An alert fellow writer in Santa Fe, Tori Shepard Warner, keeps me up to date on the New Mexico literary scene now that I've left that delightful country. Tori’s novel, Now Silence, published last year by Sunstone Press, is chock full of Santa Fe history at the time of building The Awful Atom Bombs. Talking about bombs, Tori, I don’t know if you saw the horrible review last Sunday’s Albuquerque Journal gave my Santa Fe Dreamhouse. Ouch, big time.
What should an author do about a bad review? Nothing. It hurts but what can I say? He really, really didn’t like my book. End of story. But I saved the clipping.
I had lunch with another writer last week, landscape architect Jim Chadwick whose second book, Landscapes, was a hit for several months last year. It’s witty, artful and downright gorgeous. We talked writers’ doldrums while he downed a giant hotdog and I got outside a duck leg at the local Frenchie bistro in downtown Campbell. Jim sold his book at speaking engagements and then demand dropped off and the upshot is, he’s tired of flogging it. My enthusiasm for pitching my book is also wearing thin.

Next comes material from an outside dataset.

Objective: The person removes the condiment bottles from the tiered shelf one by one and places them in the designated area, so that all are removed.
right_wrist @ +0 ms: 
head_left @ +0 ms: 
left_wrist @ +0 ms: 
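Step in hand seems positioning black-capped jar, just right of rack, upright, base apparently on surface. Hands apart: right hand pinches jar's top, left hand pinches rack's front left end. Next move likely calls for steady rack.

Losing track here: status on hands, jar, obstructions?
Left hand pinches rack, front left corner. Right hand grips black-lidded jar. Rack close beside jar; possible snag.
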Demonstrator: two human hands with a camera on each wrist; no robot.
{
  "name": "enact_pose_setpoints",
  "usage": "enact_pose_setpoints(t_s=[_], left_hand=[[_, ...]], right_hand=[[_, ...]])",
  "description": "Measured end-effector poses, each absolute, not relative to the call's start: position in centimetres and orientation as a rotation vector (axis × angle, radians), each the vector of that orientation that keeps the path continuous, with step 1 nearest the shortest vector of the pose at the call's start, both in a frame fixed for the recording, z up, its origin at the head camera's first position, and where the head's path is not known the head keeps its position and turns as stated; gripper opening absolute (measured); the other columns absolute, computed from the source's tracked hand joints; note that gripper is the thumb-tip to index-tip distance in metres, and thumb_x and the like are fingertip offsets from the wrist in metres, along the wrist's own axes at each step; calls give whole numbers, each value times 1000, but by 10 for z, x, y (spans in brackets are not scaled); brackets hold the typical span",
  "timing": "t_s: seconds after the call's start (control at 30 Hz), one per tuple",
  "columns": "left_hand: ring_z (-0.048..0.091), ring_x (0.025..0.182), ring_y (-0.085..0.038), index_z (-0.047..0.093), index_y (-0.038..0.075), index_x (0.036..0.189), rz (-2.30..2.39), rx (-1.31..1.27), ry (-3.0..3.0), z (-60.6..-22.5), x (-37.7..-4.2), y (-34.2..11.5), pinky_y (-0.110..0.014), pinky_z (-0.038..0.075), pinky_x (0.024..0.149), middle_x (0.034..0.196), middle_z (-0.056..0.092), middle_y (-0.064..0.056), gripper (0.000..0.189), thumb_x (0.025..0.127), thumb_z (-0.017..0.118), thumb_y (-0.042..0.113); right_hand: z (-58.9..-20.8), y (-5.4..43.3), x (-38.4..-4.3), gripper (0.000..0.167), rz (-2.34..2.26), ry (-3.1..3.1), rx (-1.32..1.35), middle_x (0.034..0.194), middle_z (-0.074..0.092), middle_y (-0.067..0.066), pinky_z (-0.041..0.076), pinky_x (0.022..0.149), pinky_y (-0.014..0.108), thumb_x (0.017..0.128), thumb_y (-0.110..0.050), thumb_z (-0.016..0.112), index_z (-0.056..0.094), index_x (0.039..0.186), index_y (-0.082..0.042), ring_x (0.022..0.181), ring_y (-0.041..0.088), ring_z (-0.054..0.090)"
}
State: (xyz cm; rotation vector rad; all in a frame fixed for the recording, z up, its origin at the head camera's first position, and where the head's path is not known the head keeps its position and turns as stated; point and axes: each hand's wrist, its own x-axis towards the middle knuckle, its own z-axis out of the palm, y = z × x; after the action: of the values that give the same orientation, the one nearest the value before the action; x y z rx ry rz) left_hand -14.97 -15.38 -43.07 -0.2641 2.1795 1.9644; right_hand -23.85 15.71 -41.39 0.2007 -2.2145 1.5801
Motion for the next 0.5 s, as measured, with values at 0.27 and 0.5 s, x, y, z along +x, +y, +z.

It’s the Famous Person whose books sell. Unless you are Sarah Palin, in the public eye again and again because she's cute and political, even big time writers have to keep up the popular persona or they drop out of sight. Alas, writers are not, per se, famous persons. Even Jane Smiley who won the Pulitzer for A Thousand Acres and has writ other wonderful books on and beyond the NYTimes best seller lists, has to do an 11-stop coast-to-coast book tour to plug her new novel, The Georges and the Jewels . Phew! Airplanes, hotels, dinners with strangers. (Although Smiley wrote that she loves travel. Perhaps before the security lines.) No way do I want to do that. Teaching is hard work and I’m too old to begin a career as a Famous Author, Professor of Writing and National Pundit. But there is some prestige and a great pleasure in being a small time author and pundit. I am grateful for old friends revisited and new friends made.
Here’s some consolation for tired authors. I had three goals in mind with Dreamhouse. #1: save my Santa Fe memories; #2: enjoy the appreciation of my readers, however many there may be; #3: sell the story rights. So far I’m two out of three.
Next book will be an E book. See of the Albuquerque Journal gets to review that.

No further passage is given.